§ **REQUIRED WORK**:
Copy out the data in full and exactly, passing over the pictures.

++++

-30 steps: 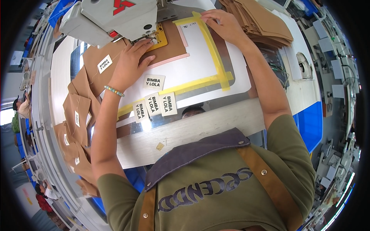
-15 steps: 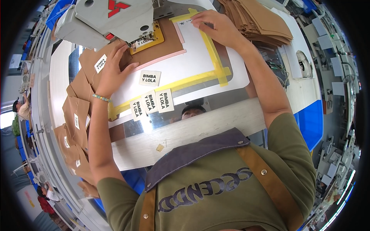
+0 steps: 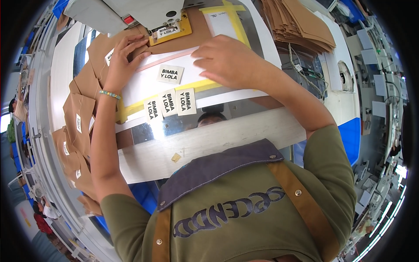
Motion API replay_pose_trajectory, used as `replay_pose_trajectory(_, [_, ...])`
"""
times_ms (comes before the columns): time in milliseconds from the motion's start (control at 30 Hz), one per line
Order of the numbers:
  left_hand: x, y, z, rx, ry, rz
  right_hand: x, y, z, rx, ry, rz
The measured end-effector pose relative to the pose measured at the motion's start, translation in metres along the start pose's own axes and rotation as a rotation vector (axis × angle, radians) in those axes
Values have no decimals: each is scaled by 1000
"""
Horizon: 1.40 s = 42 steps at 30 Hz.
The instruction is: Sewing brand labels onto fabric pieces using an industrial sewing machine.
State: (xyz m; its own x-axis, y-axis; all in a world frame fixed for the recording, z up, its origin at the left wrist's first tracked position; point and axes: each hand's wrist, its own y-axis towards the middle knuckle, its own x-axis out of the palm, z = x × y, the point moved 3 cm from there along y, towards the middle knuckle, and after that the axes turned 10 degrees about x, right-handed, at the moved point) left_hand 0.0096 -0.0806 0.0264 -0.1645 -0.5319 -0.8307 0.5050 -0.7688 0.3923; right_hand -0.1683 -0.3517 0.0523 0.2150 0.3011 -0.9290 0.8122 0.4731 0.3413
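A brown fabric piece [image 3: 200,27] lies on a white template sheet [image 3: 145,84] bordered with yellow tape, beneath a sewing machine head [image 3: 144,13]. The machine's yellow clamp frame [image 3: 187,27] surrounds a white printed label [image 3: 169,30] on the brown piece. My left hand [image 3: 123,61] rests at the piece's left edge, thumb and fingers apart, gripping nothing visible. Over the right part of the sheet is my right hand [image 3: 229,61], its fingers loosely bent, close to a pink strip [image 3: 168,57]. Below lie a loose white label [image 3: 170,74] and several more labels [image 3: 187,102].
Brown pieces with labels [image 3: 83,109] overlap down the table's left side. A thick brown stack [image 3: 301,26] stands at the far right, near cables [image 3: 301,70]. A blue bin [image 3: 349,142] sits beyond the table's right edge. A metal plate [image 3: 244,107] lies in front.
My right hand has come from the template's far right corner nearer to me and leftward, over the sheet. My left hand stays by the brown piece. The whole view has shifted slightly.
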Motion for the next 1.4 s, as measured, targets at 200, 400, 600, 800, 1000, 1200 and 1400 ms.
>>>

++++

§ **ANSWER FOR THE TASK**:
-30 steps: 
-15 steps: 
+0 steps: 
Motion API replay_pose_trajectory, used as `replay_pose_trajectory(_, [_, ...])`
"""
times_ms (comes before the columns): time in milliseconds from the motion's start (control at 30 Hz), one per line
Order of the numbers:
  left_hand: x, y, z, rx, ry, rz
  right_hand: x, y, z, rx, ry, rz
The measured end-effector pose relative to the pose measured at the motion's start, translation in metres along the start pose's own axes and rotation as a rotation vector (axis × angle, radians) in those axes
Values have no decimals: each is scaled by 1000
"""
Horizon: 1.40 s = 42 steps at 30 Hz.
The instruction is: Sewing brand labels onto fabric pieces using an industrial sewing machine.
State: (xyz m; its own x-axis, y-axis; all in a world frame fixed for the recording, z up, its origin at the left wrist's first tracked position; point and axes: each hand's wrist, its own y-axis towards the middle knuckle, its own x-axis out of the palm, z = x × y, the point moved 3 cm from there along y, towards the middle knuckle, and after that the axes turned 10 degrees about x, right-handed, at the moved point) left_hand 0.0096 -0.0806 0.0264 -0.1645 -0.5319 -0.8307 0.5050 -0.7688 0.3923; right_hand -0.1683 -0.3517 0.0523 0.2150 0.3011 -0.9290 0.8122 0.4731 0.3413
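A brown fabric piece [image 3: 200,27] lies on a white template sheet [image 3: 145,84] bordered with yellow tape, beneath a sewing machine head [image 3: 144,13]. The machine's yellow clamp frame [image 3: 187,27] surrounds a white printed label [image 3: 169,30] on the brown piece. My left hand [image 3: 123,61] rests at the piece's left edge, thumb and fingers apart, gripping nothing visible. Over the right part of the sheet is my right hand [image 3: 229,61], its fingers loosely bent, close to a pink strip [image 3: 168,57]. Below lie a loose white label [image 3: 170,74] and several more labels [image 3: 187,102].
Brown pieces with labels [image 3: 83,109] overlap down the table's left side. A thick brown stack [image 3: 301,26] stands at the far right, near cables [image 3: 301,70]. A blue bin [image 3: 349,142] sits beyond the table's right edge. A metal plate [image 3: 244,107] lies in front.
My right hand has come from the template's far right corner nearer to me and leftward, over the sheet. My left hand stays by the brown piece. The whole view has shifted slightly.
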Motion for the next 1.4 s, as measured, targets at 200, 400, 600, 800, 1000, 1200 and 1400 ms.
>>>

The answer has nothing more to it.